ABOUT THIS TASK ::
Please give the lines below again exactly as they stand, from the one that contains "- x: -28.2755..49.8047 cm" up to and including the one that contains "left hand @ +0", leaving all pictures out.

AVAILABLE RECORDS ::
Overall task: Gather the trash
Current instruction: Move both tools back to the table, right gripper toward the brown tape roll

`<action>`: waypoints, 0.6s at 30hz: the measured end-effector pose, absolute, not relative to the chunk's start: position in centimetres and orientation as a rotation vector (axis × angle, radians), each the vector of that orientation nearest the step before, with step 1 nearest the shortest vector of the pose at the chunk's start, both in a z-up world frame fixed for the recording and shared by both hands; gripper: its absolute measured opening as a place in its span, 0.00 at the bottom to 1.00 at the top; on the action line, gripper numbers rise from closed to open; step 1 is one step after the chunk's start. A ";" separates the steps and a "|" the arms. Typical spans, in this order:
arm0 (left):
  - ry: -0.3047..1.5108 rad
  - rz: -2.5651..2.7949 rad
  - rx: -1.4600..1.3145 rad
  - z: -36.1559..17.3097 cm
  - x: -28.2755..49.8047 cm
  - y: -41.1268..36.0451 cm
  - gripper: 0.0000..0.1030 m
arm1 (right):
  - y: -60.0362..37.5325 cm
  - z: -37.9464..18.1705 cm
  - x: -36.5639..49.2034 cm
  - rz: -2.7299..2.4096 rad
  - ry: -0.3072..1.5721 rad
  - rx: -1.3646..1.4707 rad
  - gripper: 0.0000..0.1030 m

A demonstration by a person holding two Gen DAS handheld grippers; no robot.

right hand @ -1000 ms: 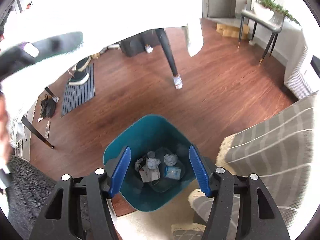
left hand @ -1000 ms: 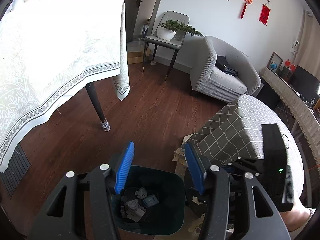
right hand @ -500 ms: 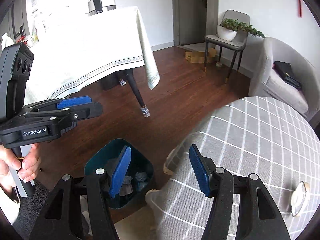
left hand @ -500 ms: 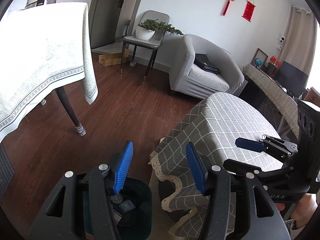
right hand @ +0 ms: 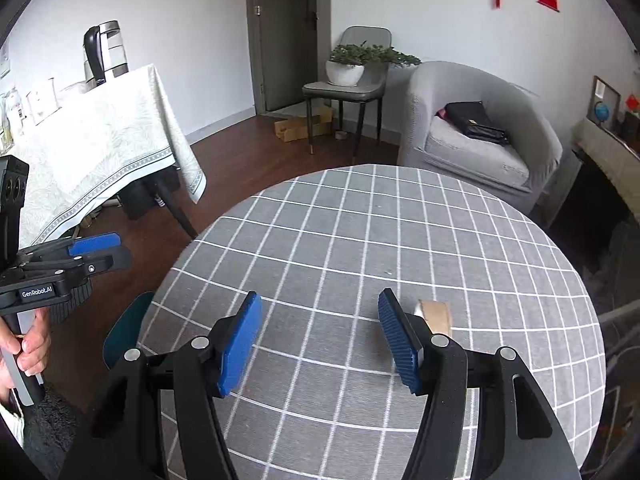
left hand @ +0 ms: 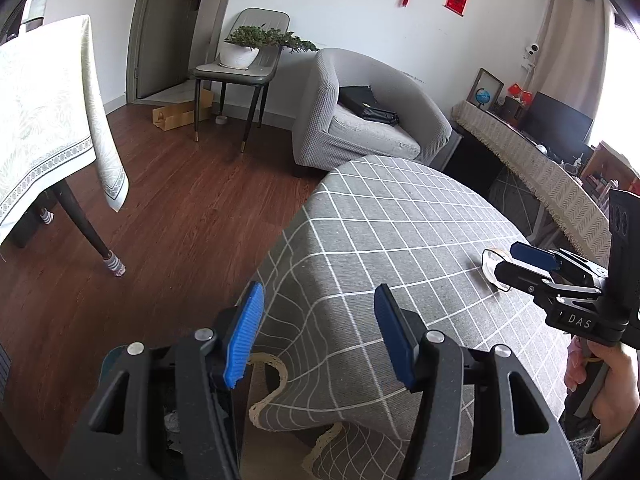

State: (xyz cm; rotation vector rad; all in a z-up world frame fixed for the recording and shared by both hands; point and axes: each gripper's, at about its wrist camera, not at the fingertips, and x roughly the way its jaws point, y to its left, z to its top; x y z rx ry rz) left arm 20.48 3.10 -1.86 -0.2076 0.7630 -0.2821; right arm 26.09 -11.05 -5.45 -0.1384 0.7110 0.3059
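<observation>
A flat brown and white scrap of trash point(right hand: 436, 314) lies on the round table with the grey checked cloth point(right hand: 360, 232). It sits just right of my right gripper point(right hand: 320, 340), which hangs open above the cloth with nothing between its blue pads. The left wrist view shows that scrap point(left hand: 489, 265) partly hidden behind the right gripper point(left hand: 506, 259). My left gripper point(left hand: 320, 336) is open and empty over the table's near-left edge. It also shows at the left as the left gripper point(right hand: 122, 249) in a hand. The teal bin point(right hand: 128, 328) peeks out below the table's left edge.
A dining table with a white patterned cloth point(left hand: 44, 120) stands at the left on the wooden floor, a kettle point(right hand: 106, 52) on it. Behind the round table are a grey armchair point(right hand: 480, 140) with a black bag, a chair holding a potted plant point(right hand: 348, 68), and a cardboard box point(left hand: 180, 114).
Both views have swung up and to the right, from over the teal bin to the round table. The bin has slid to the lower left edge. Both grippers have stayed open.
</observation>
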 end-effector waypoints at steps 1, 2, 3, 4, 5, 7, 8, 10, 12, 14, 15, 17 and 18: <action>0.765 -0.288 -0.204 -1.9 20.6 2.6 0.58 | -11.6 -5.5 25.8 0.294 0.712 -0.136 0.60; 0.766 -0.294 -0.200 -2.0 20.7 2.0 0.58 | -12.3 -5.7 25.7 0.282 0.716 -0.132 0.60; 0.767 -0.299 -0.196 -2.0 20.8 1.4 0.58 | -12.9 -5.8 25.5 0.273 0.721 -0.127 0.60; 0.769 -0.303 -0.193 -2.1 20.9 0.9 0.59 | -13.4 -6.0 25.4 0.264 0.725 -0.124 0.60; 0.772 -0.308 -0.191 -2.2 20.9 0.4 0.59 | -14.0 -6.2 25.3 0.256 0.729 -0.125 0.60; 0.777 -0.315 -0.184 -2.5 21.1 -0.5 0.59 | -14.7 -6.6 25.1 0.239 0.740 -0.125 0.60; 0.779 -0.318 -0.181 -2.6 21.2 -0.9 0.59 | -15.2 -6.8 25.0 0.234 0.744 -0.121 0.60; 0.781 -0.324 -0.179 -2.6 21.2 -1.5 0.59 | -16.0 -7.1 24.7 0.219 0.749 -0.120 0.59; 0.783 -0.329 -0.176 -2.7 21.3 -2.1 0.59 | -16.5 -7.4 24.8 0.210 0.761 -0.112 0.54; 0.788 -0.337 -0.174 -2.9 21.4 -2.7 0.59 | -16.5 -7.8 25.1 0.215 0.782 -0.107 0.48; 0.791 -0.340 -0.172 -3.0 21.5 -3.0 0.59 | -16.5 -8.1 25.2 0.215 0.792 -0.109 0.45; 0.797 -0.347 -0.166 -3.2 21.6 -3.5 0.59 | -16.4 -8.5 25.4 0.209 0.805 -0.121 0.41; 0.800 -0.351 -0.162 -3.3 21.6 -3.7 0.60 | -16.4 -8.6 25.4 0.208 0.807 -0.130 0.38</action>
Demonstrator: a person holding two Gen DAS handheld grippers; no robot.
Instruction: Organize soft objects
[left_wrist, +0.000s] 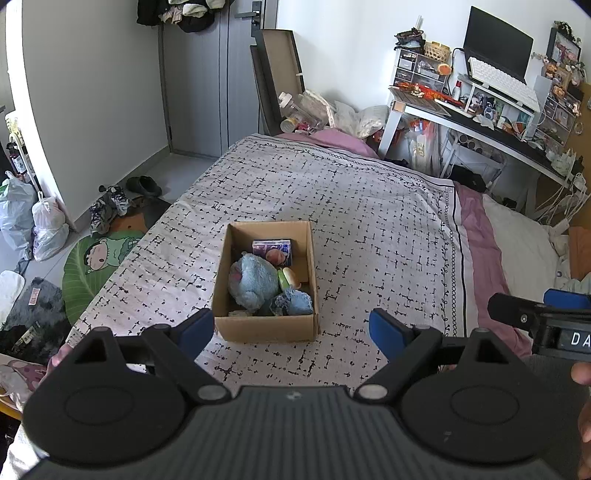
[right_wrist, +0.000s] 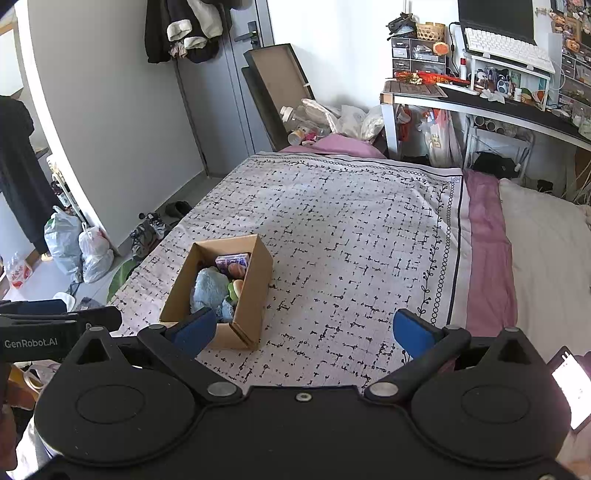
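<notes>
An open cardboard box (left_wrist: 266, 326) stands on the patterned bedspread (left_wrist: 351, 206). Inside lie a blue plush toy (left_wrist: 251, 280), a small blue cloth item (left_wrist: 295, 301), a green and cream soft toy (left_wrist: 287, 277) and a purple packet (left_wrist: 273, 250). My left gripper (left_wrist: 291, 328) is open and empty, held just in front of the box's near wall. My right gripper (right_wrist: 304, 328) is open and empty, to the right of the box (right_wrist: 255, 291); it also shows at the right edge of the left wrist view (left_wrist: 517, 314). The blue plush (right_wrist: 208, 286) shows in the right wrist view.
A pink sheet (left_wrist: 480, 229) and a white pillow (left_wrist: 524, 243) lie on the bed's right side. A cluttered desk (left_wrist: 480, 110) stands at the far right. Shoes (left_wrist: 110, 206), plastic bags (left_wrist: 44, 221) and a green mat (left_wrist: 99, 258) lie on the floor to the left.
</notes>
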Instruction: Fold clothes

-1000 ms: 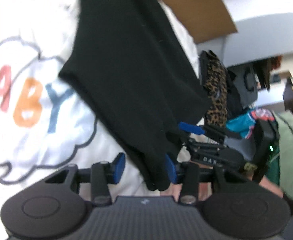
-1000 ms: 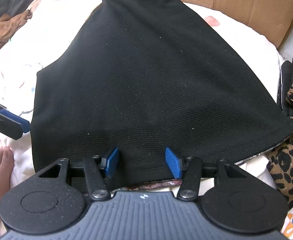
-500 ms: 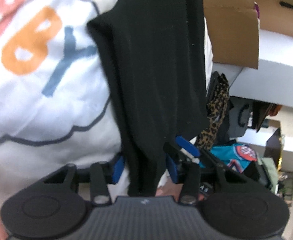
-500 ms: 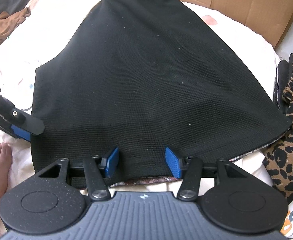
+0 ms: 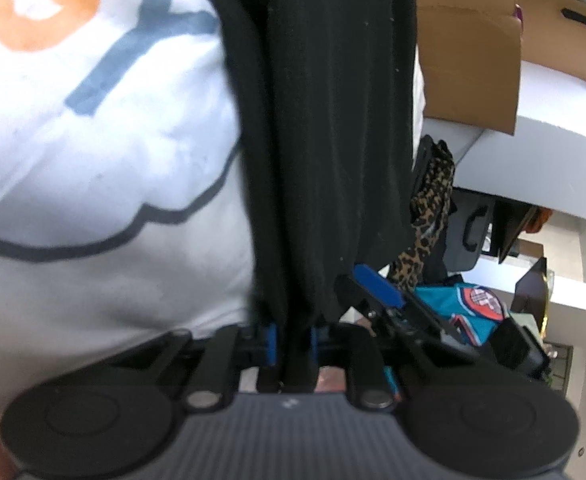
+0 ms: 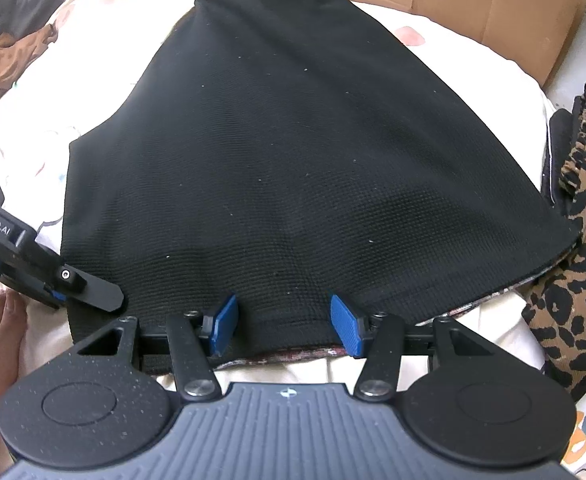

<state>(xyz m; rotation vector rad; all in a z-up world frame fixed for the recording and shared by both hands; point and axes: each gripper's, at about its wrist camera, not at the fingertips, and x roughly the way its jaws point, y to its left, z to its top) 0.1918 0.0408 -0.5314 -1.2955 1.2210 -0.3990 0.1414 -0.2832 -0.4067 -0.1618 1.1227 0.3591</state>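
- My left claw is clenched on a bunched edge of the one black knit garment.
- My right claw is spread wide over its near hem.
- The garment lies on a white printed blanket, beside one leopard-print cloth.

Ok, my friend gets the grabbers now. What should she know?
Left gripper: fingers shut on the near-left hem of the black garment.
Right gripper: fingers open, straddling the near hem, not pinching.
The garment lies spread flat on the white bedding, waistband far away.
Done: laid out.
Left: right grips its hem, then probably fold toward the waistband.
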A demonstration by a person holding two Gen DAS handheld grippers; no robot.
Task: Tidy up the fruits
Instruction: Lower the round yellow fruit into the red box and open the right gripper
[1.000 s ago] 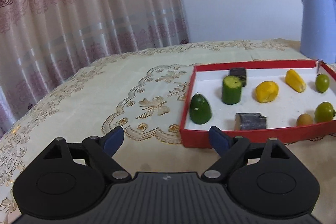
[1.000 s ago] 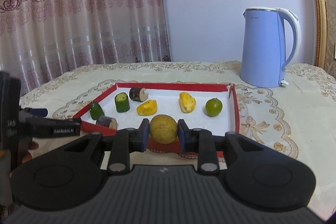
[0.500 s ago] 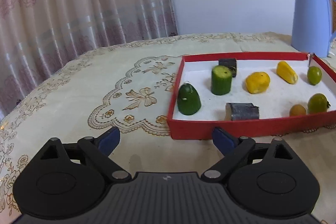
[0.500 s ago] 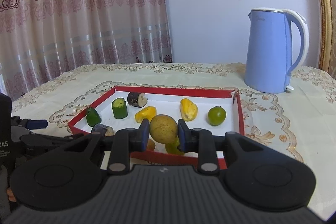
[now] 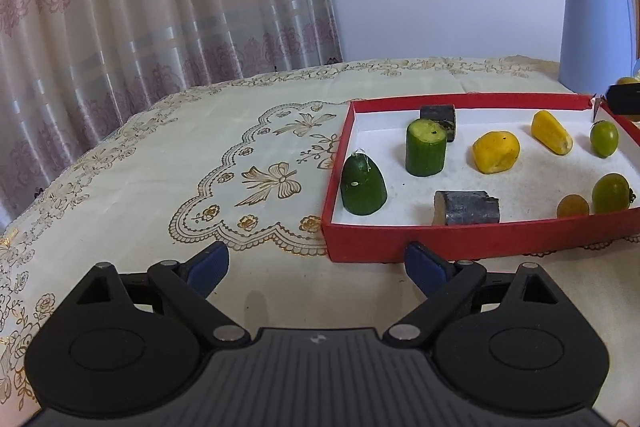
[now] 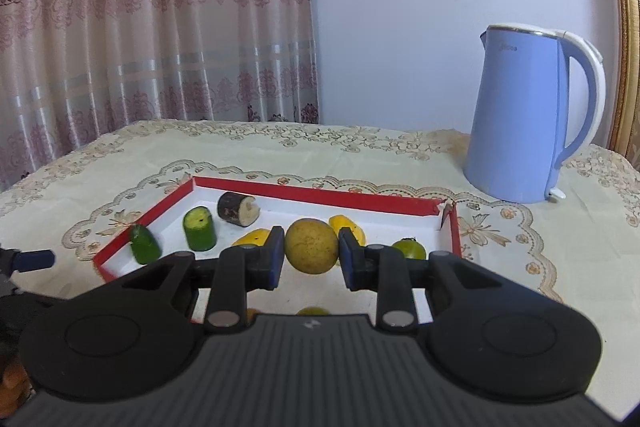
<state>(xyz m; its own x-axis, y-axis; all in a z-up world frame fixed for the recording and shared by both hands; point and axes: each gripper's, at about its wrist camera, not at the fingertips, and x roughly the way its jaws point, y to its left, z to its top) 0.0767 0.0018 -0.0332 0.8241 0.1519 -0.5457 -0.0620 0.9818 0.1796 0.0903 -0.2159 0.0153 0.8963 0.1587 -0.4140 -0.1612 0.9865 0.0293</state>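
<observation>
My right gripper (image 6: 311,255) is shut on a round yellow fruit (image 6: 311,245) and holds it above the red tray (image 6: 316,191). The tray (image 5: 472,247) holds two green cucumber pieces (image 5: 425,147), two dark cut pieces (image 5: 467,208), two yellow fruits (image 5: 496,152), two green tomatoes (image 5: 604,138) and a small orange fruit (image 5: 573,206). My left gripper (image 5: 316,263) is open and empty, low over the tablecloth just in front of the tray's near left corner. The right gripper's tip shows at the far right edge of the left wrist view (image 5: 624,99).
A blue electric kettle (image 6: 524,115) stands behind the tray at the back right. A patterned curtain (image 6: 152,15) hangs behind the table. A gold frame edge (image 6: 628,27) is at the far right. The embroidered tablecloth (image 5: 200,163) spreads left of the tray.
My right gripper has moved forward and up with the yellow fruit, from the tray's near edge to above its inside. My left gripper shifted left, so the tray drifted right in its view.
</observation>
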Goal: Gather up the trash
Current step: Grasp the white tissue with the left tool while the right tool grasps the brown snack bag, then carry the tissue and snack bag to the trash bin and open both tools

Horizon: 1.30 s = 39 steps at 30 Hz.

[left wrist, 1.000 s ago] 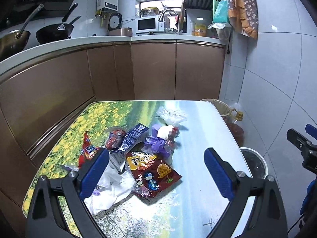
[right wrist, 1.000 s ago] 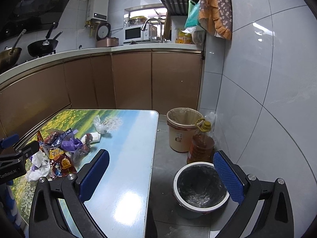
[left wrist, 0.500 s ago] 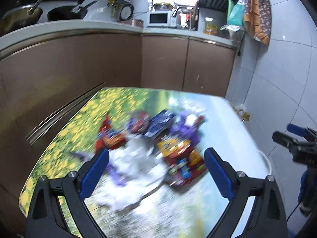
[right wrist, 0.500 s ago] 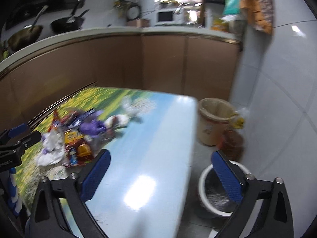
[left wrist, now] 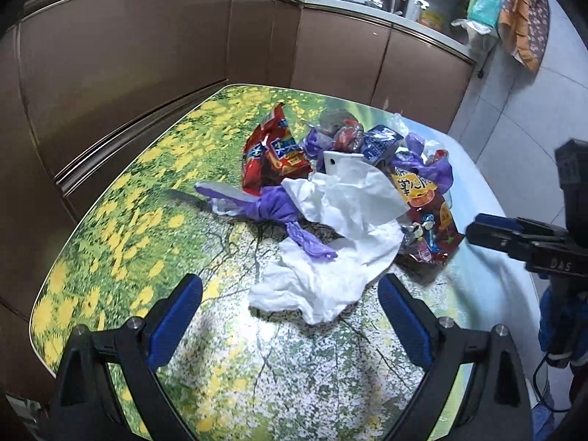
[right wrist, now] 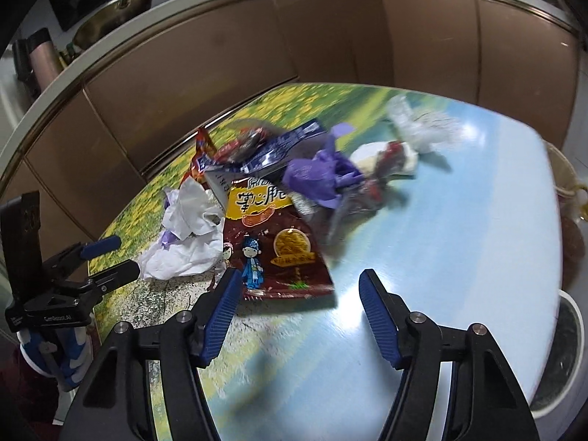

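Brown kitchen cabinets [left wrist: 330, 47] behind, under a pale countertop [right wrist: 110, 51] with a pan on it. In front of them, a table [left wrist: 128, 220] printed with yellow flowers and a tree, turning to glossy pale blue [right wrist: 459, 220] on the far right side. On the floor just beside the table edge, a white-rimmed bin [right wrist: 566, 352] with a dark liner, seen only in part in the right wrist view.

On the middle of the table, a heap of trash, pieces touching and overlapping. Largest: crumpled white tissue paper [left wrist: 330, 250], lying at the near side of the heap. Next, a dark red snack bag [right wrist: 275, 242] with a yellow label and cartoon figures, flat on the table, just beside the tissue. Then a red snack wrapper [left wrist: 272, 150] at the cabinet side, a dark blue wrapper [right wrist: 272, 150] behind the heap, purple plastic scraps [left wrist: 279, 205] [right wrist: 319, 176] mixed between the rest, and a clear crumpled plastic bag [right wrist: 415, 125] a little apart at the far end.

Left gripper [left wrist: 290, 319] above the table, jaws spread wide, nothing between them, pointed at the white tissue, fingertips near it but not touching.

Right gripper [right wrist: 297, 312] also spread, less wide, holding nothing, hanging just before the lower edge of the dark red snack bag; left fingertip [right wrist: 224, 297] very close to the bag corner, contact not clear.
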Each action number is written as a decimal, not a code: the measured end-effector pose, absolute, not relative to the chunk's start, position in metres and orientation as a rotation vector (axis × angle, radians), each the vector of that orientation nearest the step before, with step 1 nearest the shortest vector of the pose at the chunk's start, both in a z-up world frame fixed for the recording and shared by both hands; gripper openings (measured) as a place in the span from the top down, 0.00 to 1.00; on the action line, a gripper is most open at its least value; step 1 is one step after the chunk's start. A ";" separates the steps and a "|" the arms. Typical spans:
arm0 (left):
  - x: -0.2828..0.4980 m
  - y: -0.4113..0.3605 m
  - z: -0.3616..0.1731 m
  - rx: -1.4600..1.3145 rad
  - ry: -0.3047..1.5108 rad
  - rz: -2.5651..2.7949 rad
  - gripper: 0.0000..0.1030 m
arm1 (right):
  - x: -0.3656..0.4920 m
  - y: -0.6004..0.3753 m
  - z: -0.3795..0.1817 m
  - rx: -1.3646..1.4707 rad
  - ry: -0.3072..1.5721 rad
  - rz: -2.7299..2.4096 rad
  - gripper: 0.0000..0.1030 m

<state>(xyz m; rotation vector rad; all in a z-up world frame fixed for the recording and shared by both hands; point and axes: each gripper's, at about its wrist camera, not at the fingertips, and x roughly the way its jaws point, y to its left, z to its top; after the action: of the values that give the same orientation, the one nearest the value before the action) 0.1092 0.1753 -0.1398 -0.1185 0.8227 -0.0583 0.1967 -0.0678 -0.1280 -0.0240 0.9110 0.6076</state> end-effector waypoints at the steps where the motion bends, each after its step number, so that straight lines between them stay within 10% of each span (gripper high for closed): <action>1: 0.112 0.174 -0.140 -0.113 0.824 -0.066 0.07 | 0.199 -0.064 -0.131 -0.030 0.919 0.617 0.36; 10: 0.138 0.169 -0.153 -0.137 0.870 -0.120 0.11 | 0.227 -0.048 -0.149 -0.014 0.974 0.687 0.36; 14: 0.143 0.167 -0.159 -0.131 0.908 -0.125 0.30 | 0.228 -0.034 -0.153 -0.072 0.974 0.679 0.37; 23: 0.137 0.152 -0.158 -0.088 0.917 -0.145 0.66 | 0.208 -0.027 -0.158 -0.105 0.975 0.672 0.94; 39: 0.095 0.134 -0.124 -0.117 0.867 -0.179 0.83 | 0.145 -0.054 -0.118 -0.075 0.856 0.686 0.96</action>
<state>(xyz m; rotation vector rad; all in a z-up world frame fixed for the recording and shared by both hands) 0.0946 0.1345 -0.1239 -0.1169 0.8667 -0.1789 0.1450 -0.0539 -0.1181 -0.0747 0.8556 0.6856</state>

WRITTEN SOLUTION ::
  - x: -28.2755..49.8047 cm
  - y: -41.1268..36.0451 cm
  - gripper: 0.0000..0.1030 m
arm1 (right):
  - y: -60.0362..37.5325 cm
  - z: -37.9464..18.1705 cm
  - x: -36.5639..49.2034 cm
  - rz: -2.7299..2.4096 rad
  - ry: -0.3072..1.5721 rad
  - rx: -1.3646..1.4707 rad
  - gripper: 0.0000..0.1030 m

A demonstration by a person holding two Gen DAS handheld grippers; no robot.

right hand @ -1000 ms: 
left hand @ -1000 ms: 
right hand @ -500 ms: 
left hand @ -500 ms: 
right hand @ +0 ms: 
left hand @ +0 ms: 

What the exercise required has been answered in full.